Farmers Markets: Gulf Islands’ Cornerstones

The five southern Gulf Islands are blessed not only with great natural beauty, but also with creative, lively Farmers Markets. I set out to explore them.

On Salt Spring Island, in Ganges at Centennial Park, I jostled in smiling throngs as I roamed among more than 150 booths. It was clear why Salt Spring Farmers Market is one of the best in Canada. It’s enormous and all goods must be “vendor produced.” Since the island abounds with funky artists and organic farmers, an incredible variety of goods was on display, many of which were highly artistic and ingenious in concept. I loved seeing fairy doors, decorative mushrooms made from recycled glass, all kinds of jewellery, pottery, artisan breads and cheeses, birdhouses from driftwood, freshly picked strawberries, spirits from a new craft distillery, sushi and much, much more. Buskers played music. A Tai Chi class exercised in the park. There was even a dog sitting service. It was heaven.

At Mayne Island I learned the market forges a bond between people and the food they eat. The market encourages and develops an awareness of local agriculture, arts and crafts, and sells locally produced goods. Wandering among the booths I quickly became hungry gazing at vegetables, fruit, eggs, meat, fresh flowers, jams/jellies, plants, lamb’s wool, goat’s milk and cheese. A vendor offering organic garlic explained there is always a changing pageant of seasonal offerings. A guitarist strummed in the background, and it seemed every vendor had a story or two to tell.
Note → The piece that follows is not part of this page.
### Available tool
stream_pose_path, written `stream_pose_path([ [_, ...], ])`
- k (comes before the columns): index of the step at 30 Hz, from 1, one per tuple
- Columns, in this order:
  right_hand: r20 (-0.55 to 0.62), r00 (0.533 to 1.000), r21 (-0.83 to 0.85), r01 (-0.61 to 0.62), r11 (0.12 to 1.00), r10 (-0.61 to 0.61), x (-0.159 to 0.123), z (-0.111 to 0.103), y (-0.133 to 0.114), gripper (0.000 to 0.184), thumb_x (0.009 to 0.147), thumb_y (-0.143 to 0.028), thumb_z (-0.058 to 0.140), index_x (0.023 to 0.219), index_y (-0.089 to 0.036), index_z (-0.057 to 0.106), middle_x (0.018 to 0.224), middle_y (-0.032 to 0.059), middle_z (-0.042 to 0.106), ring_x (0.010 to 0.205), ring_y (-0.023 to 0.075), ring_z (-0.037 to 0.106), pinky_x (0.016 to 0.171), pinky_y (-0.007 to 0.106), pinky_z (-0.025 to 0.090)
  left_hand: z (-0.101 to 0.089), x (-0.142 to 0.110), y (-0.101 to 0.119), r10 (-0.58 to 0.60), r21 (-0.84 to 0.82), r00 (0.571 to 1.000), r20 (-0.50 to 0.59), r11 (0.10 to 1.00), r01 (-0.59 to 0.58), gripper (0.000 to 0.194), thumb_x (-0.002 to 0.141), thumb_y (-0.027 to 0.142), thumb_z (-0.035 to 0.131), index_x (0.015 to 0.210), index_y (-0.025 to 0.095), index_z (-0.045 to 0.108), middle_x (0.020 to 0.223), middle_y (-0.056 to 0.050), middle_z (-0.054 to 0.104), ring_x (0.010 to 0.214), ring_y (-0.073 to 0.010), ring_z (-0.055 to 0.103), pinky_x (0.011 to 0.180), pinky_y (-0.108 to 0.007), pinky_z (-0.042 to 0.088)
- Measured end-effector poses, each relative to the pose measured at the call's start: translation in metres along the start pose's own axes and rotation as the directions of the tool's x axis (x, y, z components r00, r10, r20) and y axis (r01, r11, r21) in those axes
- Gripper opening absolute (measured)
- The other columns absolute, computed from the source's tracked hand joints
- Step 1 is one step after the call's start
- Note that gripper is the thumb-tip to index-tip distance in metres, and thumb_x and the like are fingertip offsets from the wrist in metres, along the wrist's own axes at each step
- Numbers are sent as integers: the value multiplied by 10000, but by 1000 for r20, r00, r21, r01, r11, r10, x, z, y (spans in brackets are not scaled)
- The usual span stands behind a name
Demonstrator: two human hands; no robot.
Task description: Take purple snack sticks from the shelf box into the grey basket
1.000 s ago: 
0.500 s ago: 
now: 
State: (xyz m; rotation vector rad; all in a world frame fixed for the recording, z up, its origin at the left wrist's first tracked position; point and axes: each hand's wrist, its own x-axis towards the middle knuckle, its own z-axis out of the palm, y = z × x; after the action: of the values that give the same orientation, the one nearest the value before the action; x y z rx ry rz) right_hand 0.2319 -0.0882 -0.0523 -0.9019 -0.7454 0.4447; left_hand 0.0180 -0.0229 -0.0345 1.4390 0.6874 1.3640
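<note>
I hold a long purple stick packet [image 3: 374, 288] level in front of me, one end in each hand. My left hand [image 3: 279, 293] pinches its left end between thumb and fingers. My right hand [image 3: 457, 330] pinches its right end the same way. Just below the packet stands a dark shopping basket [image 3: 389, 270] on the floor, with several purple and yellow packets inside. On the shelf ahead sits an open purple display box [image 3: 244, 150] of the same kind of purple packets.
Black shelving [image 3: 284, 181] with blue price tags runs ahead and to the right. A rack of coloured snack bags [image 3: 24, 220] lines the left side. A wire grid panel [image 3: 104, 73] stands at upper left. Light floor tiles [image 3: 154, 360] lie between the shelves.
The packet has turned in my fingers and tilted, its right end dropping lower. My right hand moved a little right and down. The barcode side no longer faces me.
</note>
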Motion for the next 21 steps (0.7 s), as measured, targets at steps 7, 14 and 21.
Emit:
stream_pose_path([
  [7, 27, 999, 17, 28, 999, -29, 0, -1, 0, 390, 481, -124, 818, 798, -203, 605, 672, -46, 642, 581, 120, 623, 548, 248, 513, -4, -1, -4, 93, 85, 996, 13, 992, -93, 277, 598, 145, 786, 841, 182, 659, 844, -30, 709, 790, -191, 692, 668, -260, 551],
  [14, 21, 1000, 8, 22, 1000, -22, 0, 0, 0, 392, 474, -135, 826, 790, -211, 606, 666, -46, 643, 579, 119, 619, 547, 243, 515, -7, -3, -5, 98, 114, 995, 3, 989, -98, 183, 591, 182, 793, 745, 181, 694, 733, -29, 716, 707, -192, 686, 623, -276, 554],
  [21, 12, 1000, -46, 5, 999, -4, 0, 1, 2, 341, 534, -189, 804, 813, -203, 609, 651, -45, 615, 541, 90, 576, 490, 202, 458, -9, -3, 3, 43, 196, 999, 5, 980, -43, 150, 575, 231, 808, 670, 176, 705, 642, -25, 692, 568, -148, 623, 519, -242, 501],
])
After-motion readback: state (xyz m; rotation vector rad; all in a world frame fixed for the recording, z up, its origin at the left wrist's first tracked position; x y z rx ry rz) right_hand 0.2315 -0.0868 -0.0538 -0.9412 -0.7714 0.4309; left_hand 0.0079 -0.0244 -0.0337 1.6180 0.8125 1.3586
I loved the great atmosphere and how it brought people together.

A short boat ride took me to the Galiano Saturday Market where I was greeted by the tones of a musician strumming on a stage. “Each Saturday is a different market,” said a vendor displaying attractive asparagus and plump strawberries. I enjoyed an enormous cinnamon bun and coffee. While an organizer explained, “We strive to make the market an event so people come and spend time here. We have a music program and even had a choir sing last year. We’ve also installed picnic tables so people can stay a while.” Suddenly a conga line snaked past us, led by a bachelorette party. What a great market!

Although Saturna Island has a very small population it still holds a regular Saturday market. The booths outside the General Store offered something for everyone: preserves, organic local produce, books, gifts, crafts, artwork, wondrous creations and more. And here too, people were smiling and enjoying the day.

Next Saturday at the Pender Island market about 50 vendors were busy setting up. Lineups formed at the most popular booths where fresh farm produce and baked goods quickly sold out. A white bichon licked my hand while its owner chatted amiably. Two girls played violins with an open case in front. I strolled to a booth and selected a meringue smothered in cream and fresh, seasonal berries. Yumm! Another great Saturday on the Gulf Islands.